Nem uma eminência académica resiste aos apelos do consumismo editorial. Com a boa desculpa, quase sempre confirmada, que não descura o conteúdo do publicado em seu nome, não permitindo seu mau uso. Ela dá o verbo em resumo de sapiência, a editora faz o resto, o consumidor paga, para ler ou como prenda, negócio feito. Tudo bem, tudo perfeito. Antes assim que acartar as resmas dos telegénicos com descargas literárias compulsivas.
É deveras curiosa a visitação a Lisboa feita por Fernando Rosas na sua foto-geografia revolucionária comentada (*). Com uma descrição completa das convulsões que, mesmo adormecidas, fizeram a identidade da cidade.
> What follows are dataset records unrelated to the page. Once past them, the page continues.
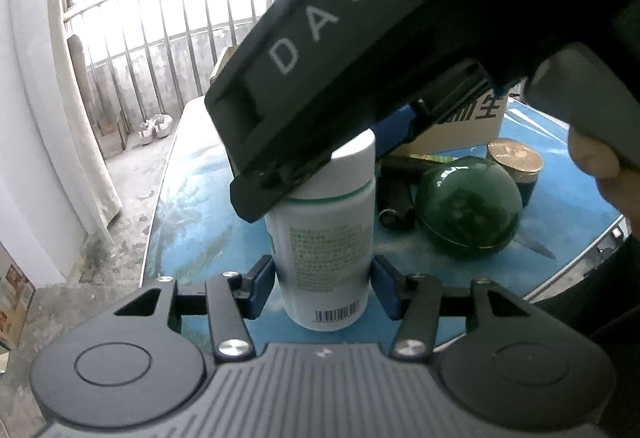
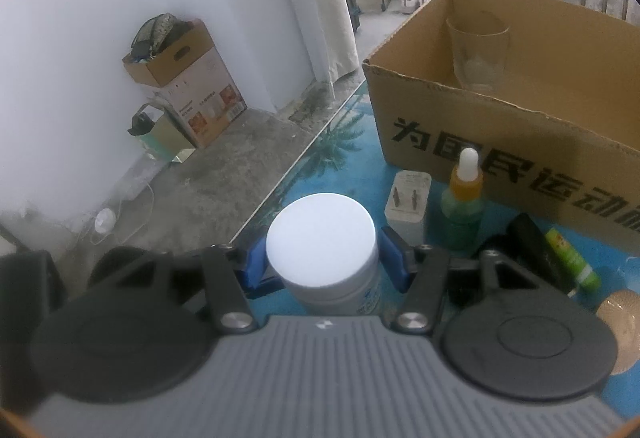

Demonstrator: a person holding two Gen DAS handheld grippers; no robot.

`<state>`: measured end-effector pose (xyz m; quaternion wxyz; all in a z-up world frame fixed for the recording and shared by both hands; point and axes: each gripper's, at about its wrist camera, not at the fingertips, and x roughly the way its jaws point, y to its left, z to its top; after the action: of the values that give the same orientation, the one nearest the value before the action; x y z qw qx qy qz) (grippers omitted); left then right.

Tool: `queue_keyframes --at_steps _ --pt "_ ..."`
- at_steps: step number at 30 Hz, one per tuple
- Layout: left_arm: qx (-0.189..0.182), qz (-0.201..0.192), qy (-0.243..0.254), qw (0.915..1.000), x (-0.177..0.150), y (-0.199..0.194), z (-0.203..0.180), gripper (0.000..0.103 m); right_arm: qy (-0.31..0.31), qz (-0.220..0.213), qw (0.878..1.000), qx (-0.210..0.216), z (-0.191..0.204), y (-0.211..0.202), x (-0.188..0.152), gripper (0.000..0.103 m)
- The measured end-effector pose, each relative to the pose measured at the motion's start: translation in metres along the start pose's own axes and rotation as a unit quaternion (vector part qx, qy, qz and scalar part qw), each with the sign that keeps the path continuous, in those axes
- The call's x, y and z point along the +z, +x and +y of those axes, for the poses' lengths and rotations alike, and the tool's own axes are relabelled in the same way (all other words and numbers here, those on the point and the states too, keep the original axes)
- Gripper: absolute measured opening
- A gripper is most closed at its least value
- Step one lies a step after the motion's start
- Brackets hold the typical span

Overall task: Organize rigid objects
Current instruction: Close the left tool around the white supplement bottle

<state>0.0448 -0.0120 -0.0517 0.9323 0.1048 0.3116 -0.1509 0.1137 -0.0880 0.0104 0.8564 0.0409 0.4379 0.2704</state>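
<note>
The left gripper [image 1: 323, 288] clamps the body of the white pill bottle [image 1: 326, 238], which stands upright near the edge of the blue table [image 1: 192, 222]. The right gripper [image 2: 324, 262] brackets its white cap [image 2: 320, 240] (whether the pads press is unclear). Best keep the bottle vertical and lift clear before swinging towards the cardboard box [image 2: 520, 142]; the dropper bottle [image 2: 464, 198] and plug adapter [image 2: 406, 202] crowd that path.

gripper [image 1: 320, 166] body: white letters "DAS" | bottle [image 1: 324, 238]: barcode low on the label, small print too fine to read | box [image 2: 520, 142] front: large black Chinese characters "为国民运动", cut by the edge | box on floor [image 2: 200, 94]: print illegible
</note>
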Motion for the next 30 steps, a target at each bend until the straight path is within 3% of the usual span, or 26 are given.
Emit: queue_keyframes --at_steps 3,8,16,20,30 --pt "0.002 -0.003 0.007 1.0000 -0.001 -0.001 -0.003 0.054 0.000 0.000 1.000 -0.002 0.000 0.000 -0.001 0.056" --pt "-0.005 0.003 0.016 0.9999 -0.004 0.005 -0.002 0.063 -0.004 0.001 1.000 -0.005 0.000 -0.002 -0.001 0.056" --pt "-0.008 0.010 0.011 0.9999 -0.008 0.020 0.002 0.062 -0.006 0.001 1.000 -0.010 0.004 -0.001 -0.001 0.057" --pt "-0.002 0.007 0.007 1.0000 -0.009 0.020 0.002 0.055 -0.004 0.002 1.000 -0.010 0.003 -0.002 0.000 0.057" --pt "-0.008 0.013 0.003 0.9999 -0.008 0.016 0.003 0.054 0.000 0.006 1.000 -0.013 0.002 -0.002 -0.001 0.057"
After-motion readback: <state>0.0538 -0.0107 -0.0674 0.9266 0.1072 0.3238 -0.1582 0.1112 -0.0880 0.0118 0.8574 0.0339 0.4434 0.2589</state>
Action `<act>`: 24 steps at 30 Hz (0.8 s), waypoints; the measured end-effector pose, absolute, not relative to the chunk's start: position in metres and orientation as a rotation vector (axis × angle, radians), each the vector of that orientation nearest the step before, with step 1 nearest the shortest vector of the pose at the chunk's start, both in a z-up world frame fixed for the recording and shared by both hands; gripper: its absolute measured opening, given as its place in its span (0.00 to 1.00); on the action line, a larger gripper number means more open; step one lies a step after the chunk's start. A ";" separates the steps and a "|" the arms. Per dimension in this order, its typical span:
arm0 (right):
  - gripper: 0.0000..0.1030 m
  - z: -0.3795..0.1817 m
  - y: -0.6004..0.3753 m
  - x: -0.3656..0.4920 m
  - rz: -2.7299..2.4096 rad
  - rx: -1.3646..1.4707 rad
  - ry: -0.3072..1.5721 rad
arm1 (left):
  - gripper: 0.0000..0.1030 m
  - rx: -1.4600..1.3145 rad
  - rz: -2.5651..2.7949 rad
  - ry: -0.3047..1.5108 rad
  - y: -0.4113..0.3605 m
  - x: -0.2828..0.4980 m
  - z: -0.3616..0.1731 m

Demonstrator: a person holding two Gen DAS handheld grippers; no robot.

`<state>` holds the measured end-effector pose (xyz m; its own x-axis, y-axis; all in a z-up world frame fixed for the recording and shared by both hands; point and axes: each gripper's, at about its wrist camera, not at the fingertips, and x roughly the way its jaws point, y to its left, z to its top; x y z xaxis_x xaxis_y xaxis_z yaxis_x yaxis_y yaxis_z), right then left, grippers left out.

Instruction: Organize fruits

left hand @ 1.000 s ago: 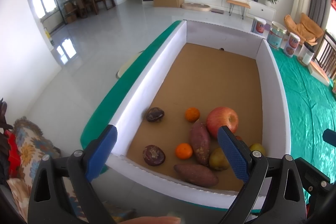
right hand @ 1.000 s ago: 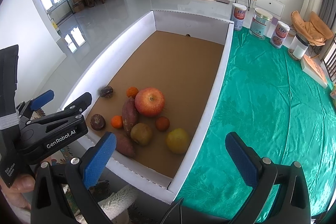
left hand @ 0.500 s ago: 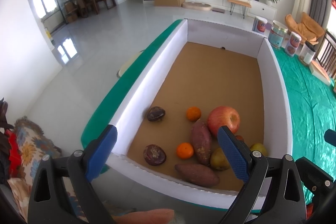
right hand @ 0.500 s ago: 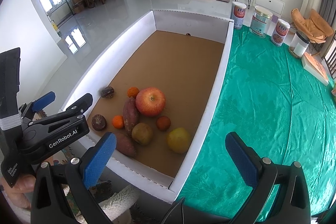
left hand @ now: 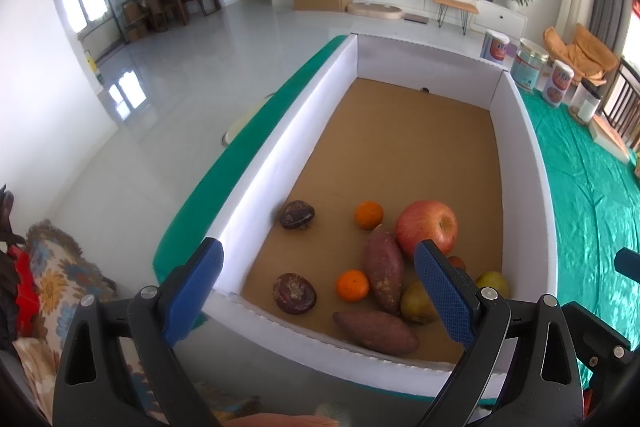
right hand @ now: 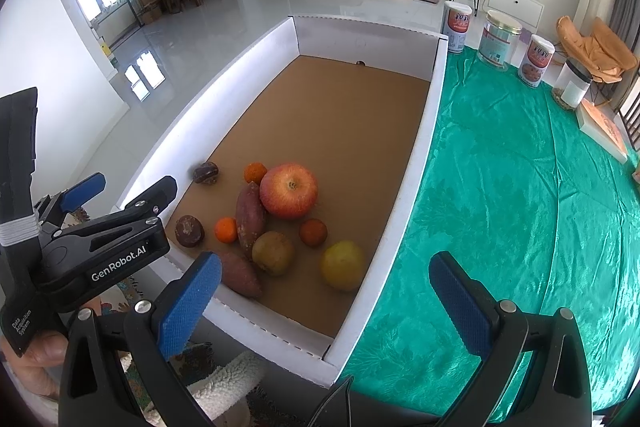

Permitindo comparar os locais de hoje com o que foram antes quando furados por balas, entulhados com barricadas ou pisados por canhões e pelo povo marcial com armas emprestadas por marinheiros. No fundo, a Lisboa que é reverso da pacatez neo-burguesa que, para a maioria, é a imagem retida da capital. Mas que não seria o que é se palco compulsivo de revoluções não tivesse sido. E admirável o apontar das linhas de conservação dos confrontos entre classes armadas como constância no ritual revolucionário – os governos acantonados no mesmo quartel de refúgio, o povo a ir aos mesmos sítios buscando armas, dando apoios ou sabotando acções, com tudo a decidir-se no conflito maior entre a Rotunda e o Tejo. O grande senão da obra tem a ver com o conceito estreito que foi vazado de revolução, reduzindo-a à condição necessária de haver fogachada e estoiros de granadas, com castrenses a desfilar e mortos e feridos para contar. Fosse o conceito mais amplo, como julgo que devia ser, e o povo a comemorar a vitória dos “aliados” em 1945, Humberto Delgado a incendiar Lisboa em 1958 e as calçadas da baixa pombalina a saltarem no 1º de Maio de 1962 fariam boas companhias aos fraticídios republicanos, caminhadas revolucionárias e reaccionárias, mais os desesperos dos reviralhos, todos tão bem tratados e retratados.
Concebida como “prenda de Natal” para a malta de esquerda, a da nostalgia revolucionária, o resultado é satisfatoriamente feliz. Cara mas recomendável.
(*) – “Lisboa Revolucionária, roteiro dos confrontos armados de século XX”, Fernando Rosas, Edições Tinta da China.